Activity: Omitting the pictures, restate all of the entries below exactly.

-- Opening Marker --

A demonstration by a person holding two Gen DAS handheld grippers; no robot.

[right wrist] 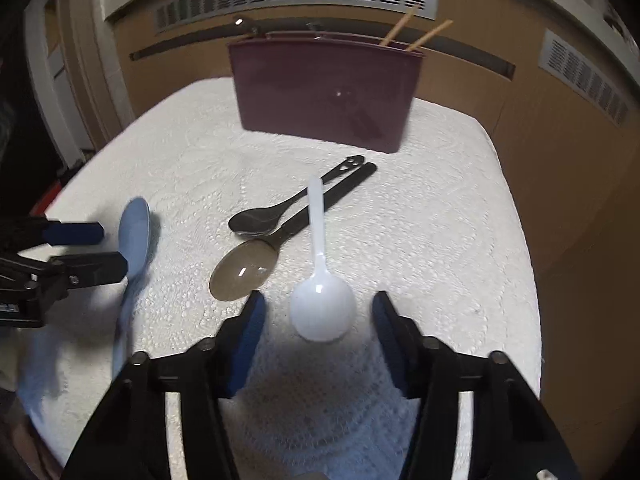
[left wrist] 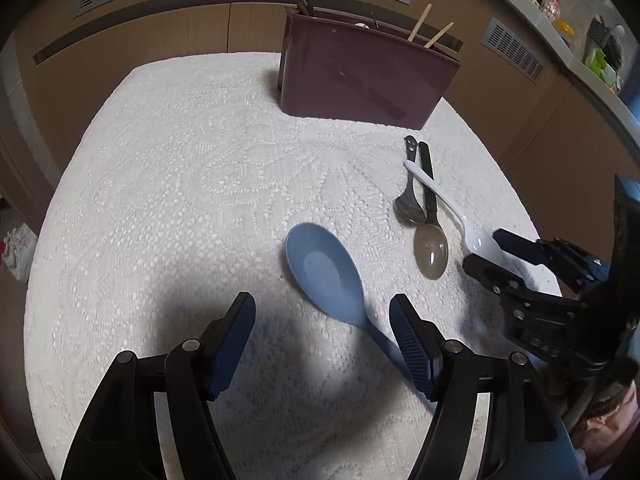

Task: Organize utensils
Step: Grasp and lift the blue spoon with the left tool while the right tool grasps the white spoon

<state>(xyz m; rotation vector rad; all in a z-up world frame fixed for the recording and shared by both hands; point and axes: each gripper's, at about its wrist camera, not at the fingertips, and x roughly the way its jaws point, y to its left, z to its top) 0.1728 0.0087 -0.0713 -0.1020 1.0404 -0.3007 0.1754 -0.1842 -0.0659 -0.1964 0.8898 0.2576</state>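
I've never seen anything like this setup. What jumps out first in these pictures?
Probably the big blue spoon lying on the white lace tablecloth, right ahead of the open left gripper. Next, the white plastic spoon, its bowl between the fingers of the open right gripper, crossing two dark spoons. Behind stands a maroon utensil holder with wooden sticks poking out.
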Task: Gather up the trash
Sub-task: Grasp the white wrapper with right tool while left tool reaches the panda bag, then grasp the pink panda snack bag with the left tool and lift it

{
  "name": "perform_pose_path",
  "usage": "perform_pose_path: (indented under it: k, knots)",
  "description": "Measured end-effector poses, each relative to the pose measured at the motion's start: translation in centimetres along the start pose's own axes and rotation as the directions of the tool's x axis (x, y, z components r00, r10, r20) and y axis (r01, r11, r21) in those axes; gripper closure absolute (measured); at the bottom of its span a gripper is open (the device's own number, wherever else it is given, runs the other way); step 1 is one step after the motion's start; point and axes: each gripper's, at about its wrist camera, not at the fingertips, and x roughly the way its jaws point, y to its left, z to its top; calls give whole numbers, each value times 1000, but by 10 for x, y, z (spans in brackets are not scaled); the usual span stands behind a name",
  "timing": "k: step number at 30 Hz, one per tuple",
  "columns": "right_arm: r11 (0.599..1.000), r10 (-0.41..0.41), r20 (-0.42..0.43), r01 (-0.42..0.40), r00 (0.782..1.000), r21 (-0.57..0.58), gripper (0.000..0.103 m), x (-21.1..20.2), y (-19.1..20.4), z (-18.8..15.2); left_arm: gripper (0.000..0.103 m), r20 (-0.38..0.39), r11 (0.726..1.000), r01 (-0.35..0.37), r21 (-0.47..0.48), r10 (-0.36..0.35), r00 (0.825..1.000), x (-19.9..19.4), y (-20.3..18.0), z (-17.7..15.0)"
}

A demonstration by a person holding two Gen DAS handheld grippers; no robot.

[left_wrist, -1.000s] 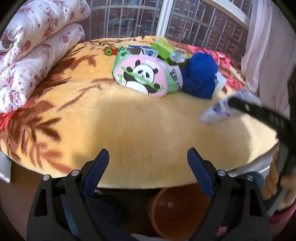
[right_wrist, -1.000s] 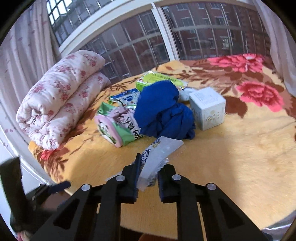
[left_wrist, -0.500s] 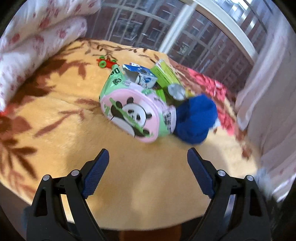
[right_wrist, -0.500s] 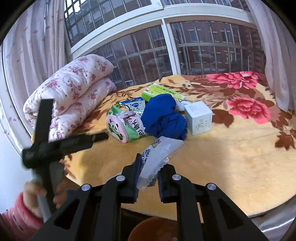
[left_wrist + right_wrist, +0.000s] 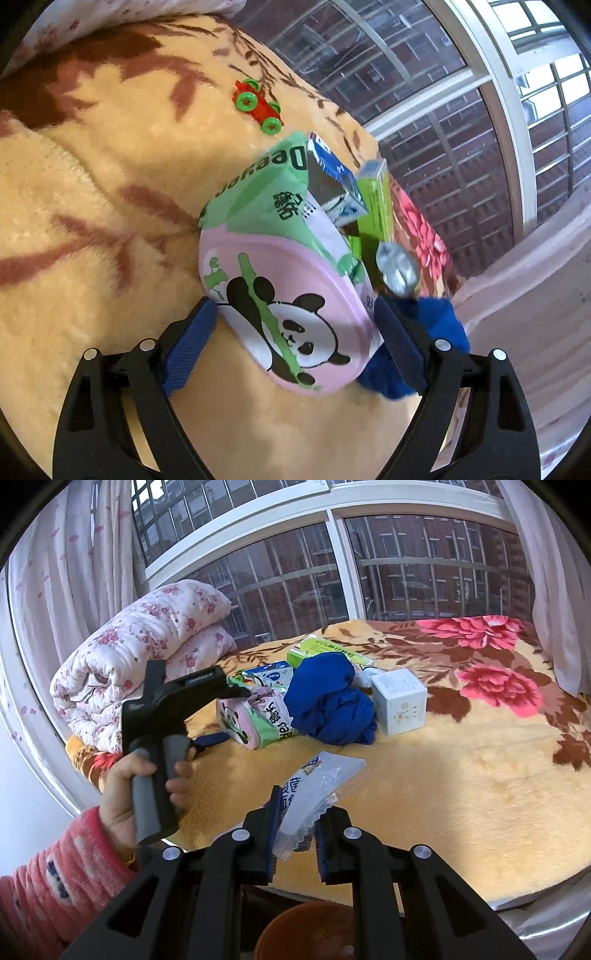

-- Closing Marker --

Task output:
A demonstration by a person holding two Gen DAS handheld grippers; no robot.

[right wrist] 
[left wrist] 

Task: Organize utensils
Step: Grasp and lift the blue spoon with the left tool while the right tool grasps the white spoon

<state>(xyz m; rotation vector rad; all in a z-up world frame fixed for the recording and shared by both hands; point and axes: each gripper's, at about its wrist camera, not at the fingertips, and x roughly the way its jaws point, y to its left, z to its top) 0.1728 0.0087 -0.0713 -0.1020 1.0404 -0.3007 0.1754 -0.1842 -0.0659 -0.1964 0.8898 0.2576</state>
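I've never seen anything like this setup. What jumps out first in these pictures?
Probably the big blue spoon lying on the white lace tablecloth, right ahead of the open left gripper. Next, the white plastic spoon, its bowl between the fingers of the open right gripper, crossing two dark spoons. Behind stands a maroon utensil holder with wooden sticks poking out.
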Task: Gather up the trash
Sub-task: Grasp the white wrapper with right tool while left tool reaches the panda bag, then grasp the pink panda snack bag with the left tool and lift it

{
  "name": "perform_pose_path",
  "usage": "perform_pose_path: (indented under it: k, knots)",
  "description": "Measured end-effector poses, each relative to the pose measured at the motion's start: translation in centimetres along the start pose's own axes and rotation as the directions of the tool's x axis (x, y, z components r00, r10, r20) and y axis (r01, r11, r21) in those axes; gripper closure absolute (measured); at the bottom of its span a gripper is open (the device's own number, wherever else it is given, runs the other way); step 1 is one step after the motion's start; point and axes: each gripper's, at about its wrist camera, not at the fingertips, and x roughly the way its jaws point, y to its left, z to its top; calls give whole numbers, each value times 1000, but by 10 for x, y, z (spans in brackets are not scaled); the usual span stands behind a name",
  "timing": "k: step number at 30 Hz, one per tuple",
  "columns": "right_arm: r11 (0.599..1.000), r10 (-0.41..0.41), r20 (-0.42..0.43), r01 (-0.42..0.40), r00 (0.782..1.000), r21 (-0.57..0.58), gripper (0.000..0.103 m), x (-21.1..20.2), y (-19.1..20.4), z (-18.8..15.2); left_arm: gripper (0.000..0.103 m), r20 (-0.38..0.39), r11 (0.726..1.000), r01 (-0.35..0.37), r21 (-0.47..0.48), r10 (-0.36..0.35), r00 (0.825..1.000), x (-19.9..19.4), y (-20.3..18.0), z (-17.7..15.0)"
}

A demonstration by a person holding two Gen DAS handheld grippers; no robot.

[left_wrist, -1.000s] 
[right_wrist, -1.000s] 
[left_wrist, -0.500s] 
[right_wrist, -0.500s] 
[left_wrist + right_wrist, +0.000s] 

No additional output will be produced.